What makes the show such a paradox is how they handled Darren Young. Zeb Colter preceded the Real Americans/Prime Time Players match with one of his in-character bigot specials, and I was scared to death that the PTP would be the opponents coming out for his charges. Not only did Young and Titus O'Neil come out to face Jack Swagger and Antonio Cesaro, but Colter kept his spiel free of mentions of gays. The announcers didn't mention once that Young had come out of the closet out of character. Young's character didn't change. No, alignment shift doesn't equal change in character. WWE played this off perfectly.
So, why can they be progressive towards homosexuals and not women? Why can't they welcome EVERYONE and not make anyone feel shitty for who they are, and rather make the heels look shitty for what they do? I don't want the elimination of heeldom. I want for heels to be mocked and derided because they are scumbags, not because we're supposed to think a woman or a gay person or a black guy or whomever is bad by genetics. Why is that such a hard concept to grasp, by both fans and the WWE's writers?
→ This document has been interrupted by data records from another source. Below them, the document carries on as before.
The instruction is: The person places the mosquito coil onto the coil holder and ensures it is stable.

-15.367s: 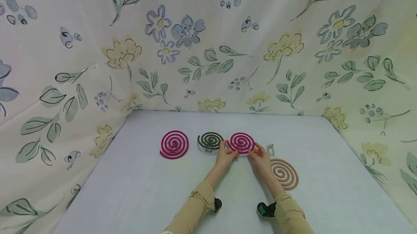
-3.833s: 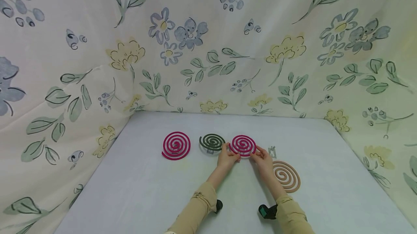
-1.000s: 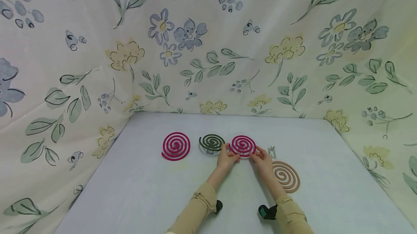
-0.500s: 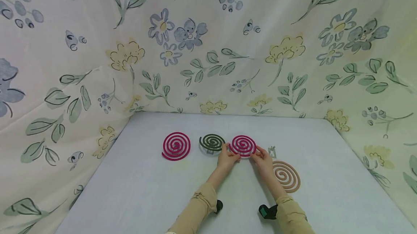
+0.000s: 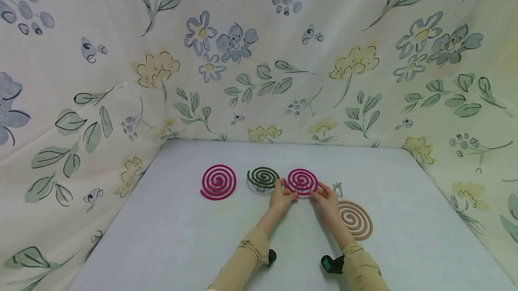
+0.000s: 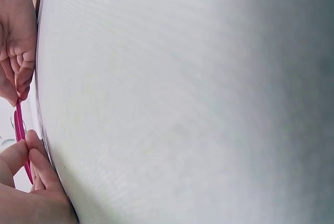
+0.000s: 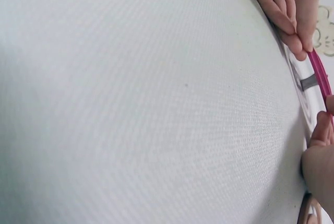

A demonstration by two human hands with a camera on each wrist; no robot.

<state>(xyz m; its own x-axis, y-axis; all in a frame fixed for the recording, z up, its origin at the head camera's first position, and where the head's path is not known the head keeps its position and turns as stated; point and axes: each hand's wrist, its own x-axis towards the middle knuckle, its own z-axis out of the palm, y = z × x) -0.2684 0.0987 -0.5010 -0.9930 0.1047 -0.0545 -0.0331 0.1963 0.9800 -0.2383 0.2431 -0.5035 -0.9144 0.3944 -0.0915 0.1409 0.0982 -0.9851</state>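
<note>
A pink mosquito coil (image 5: 301, 181) is held at its near rim by both hands. My left hand (image 5: 282, 197) pinches its left side, and my right hand (image 5: 326, 199) pinches its right side. Edge-on, the pink coil (image 6: 20, 122) also spans the gap between the hands in the left wrist view. Below its edge in the right wrist view shows a grey strip (image 7: 309, 82). Just left of my left fingers, a dark green coil (image 5: 263, 177) sits raised on a small metal stand (image 5: 260, 188). Whether the pink coil rests on a stand is hard to tell.
Another pink coil (image 5: 218, 182) lies at the left. Beside my right forearm is a tan coil (image 5: 356, 220), partly covered by the arm. A small metal stand (image 5: 337, 189) lies behind it. Floral cloth (image 5: 259, 57) hangs around the white table (image 5: 162, 246).
</note>
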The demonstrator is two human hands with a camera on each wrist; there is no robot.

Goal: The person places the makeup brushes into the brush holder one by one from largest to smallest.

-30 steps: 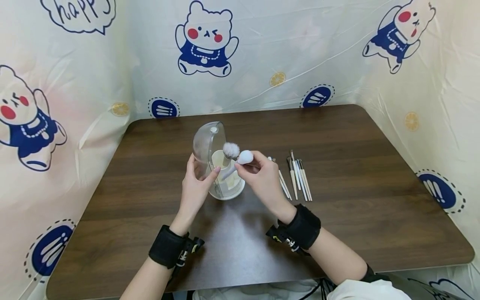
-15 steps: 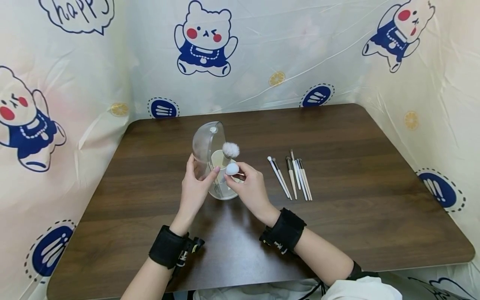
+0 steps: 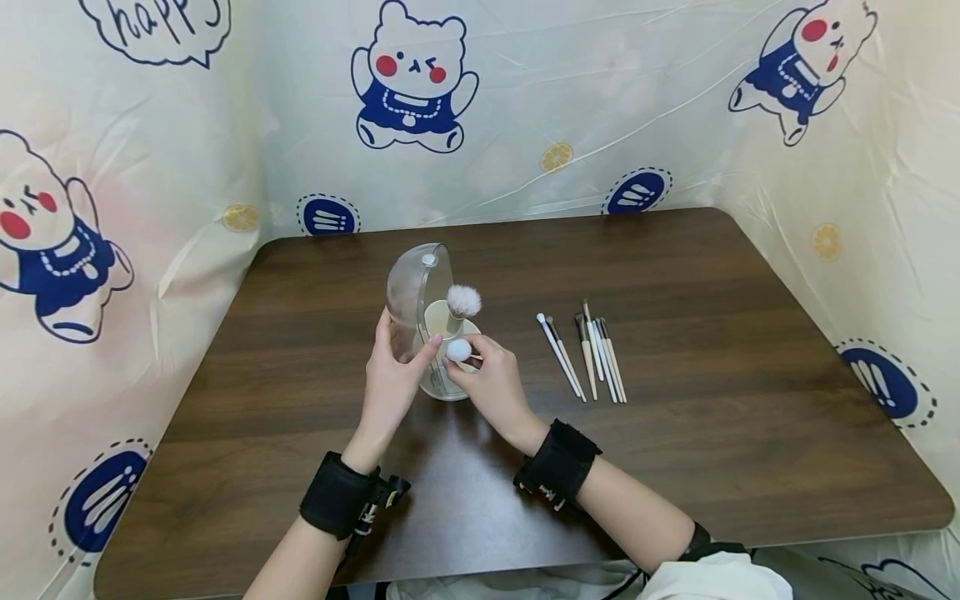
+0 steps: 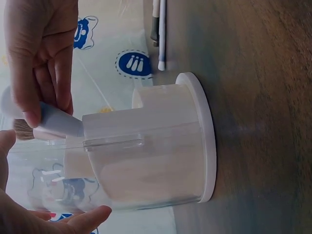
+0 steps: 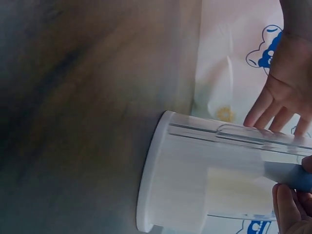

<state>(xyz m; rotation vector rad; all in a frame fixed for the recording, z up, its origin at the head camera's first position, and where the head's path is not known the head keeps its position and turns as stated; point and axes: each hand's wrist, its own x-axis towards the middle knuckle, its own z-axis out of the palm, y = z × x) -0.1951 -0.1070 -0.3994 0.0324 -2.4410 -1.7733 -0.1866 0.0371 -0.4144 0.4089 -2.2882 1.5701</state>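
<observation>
Right hand pinching; left hand gripping, thumb spread.

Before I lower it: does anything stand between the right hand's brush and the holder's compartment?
Nothing visible does. The makeup brush in the right hand has its handle end at the rim of the white compartment. The clear cover, held by the left hand, stands left; the fluffy brush, farther back. The compartment's inside is hidden.

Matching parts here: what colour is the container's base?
White; the base shows best in the left wrist view.
</observation>
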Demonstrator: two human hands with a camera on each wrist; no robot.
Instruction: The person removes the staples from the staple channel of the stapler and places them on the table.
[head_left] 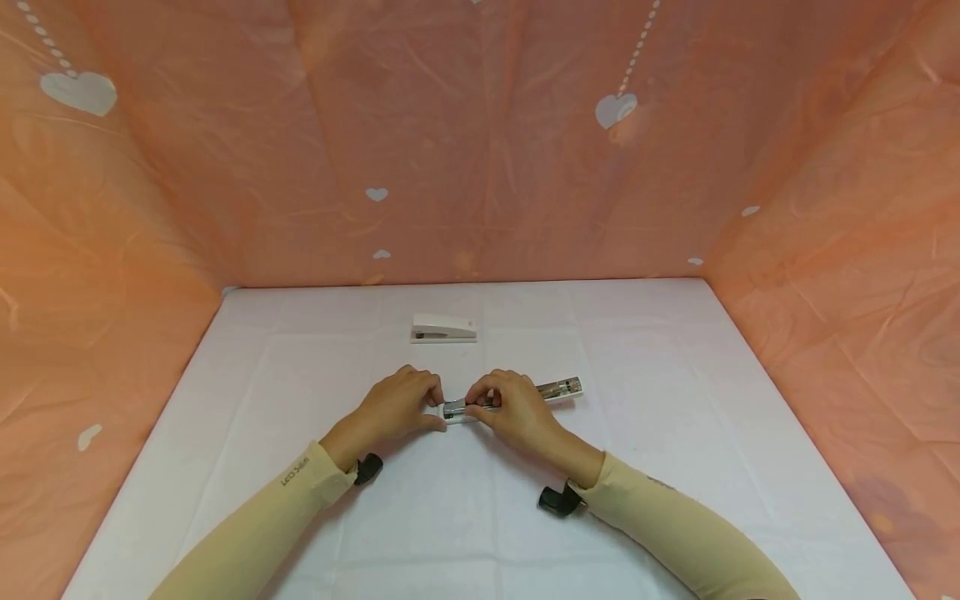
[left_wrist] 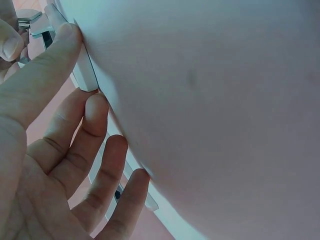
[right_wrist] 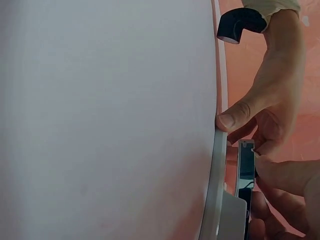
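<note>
Here, a person's two hands met over an opened stapler [head_left: 517, 398] near the middle of a white table [head_left: 675, 467], inside a booth of orange cloth [head_left: 187, 167] printed with white hearts. The left hand [head_left: 393, 407] curled its fingers round the stapler's near end, seemingly to steady it; in the left wrist view the fingers [left_wrist: 95, 135] lay along the white plastic body, thumb pressed to its edge. The right hand [head_left: 510, 408] pinched the metal magazine [right_wrist: 246, 167] from above with thumb and forefinger, a grip that looked suited to fine work on the staple channel. The stapler's far arm stretched away toward the table's right edge, its metal rail [head_left: 561, 387] lying bare on the cloth. A second stapler [head_left: 444, 328], white and shut, stood apart behind the hands toward the back edge, untouched. Both forearms wore tan sleeves [head_left: 660, 525], with small black cameras [head_left: 558, 498] strapped at the wrists. Whether any staples sat in the magazine could not be told from these views.
</note>
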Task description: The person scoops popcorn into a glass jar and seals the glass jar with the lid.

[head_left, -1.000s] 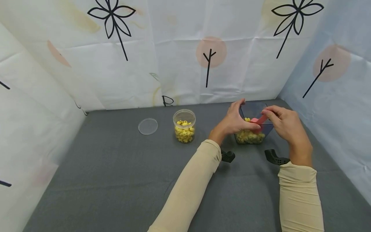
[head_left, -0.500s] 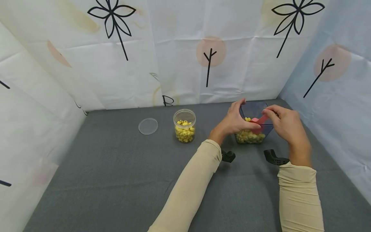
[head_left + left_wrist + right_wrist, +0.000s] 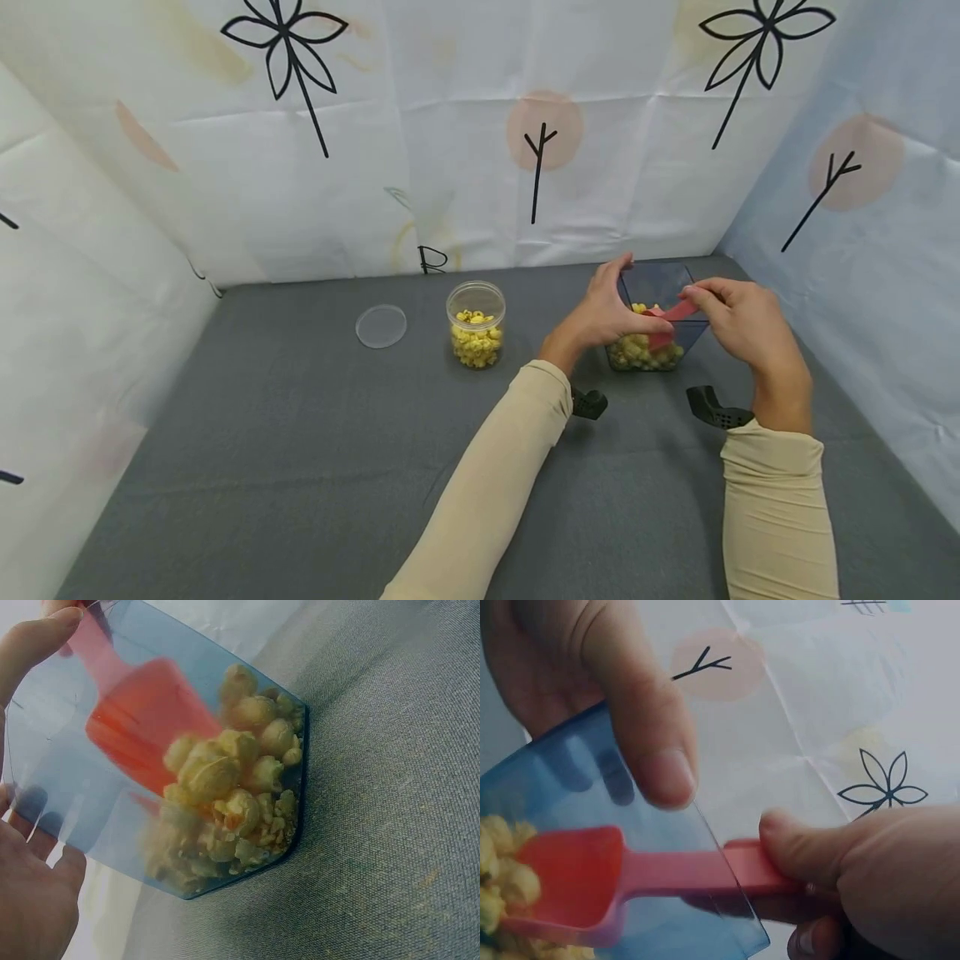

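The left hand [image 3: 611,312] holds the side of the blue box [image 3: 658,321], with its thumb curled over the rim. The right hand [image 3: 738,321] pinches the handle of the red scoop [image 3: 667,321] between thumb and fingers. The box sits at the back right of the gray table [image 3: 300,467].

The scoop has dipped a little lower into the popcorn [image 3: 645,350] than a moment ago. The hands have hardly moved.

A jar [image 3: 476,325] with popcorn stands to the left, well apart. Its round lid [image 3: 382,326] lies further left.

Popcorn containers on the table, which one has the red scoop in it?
The square blue-tinted container on the right, between both hands; the round clear jar to its left stands alone, lid off.
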Demonstrator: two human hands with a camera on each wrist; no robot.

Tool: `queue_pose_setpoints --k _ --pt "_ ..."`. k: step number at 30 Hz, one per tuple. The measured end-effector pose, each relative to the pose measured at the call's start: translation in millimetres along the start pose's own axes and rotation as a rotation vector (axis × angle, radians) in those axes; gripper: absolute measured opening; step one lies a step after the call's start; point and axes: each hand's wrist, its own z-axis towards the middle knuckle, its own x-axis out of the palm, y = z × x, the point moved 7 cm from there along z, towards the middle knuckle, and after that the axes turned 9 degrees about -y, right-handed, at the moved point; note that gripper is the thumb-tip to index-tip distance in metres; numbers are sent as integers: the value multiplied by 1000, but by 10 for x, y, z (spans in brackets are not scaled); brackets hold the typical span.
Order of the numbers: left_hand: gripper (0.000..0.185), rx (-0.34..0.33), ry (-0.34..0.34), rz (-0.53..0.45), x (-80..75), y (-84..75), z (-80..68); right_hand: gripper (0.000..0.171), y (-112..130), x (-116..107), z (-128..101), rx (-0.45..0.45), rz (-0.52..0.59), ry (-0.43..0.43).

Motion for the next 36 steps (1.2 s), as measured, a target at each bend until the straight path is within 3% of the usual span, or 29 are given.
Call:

The shame part about all of it is that Bryan and McMahon played off each other so well in that opening segment, and Bryan again showed how much of a gangsta rockstar he was in the final segment. Punk's passion was unrivaled, and the concept at play was outstanding. The brawl with Curtis Axel that followed was tremendous as well. The Shield working as a paramilitary secret police by an overtly fascist neo-Corporation? You can't write better wrestling at the corporate level than that. Even Triple H going all delusional parent figure on the WWE Universe was fucking brilliant. Granted, all that awesome he showed in the final segment of RAW is just going to end up putting the force behind his knife plunge when his inner Poochie awakens enough to kill me legitimately, but hey, let's enjoy this while it happens.
Too sad though that WWE continues to peddle such a shitty attitude towards 35 percent of the audience and 50 percent of the population.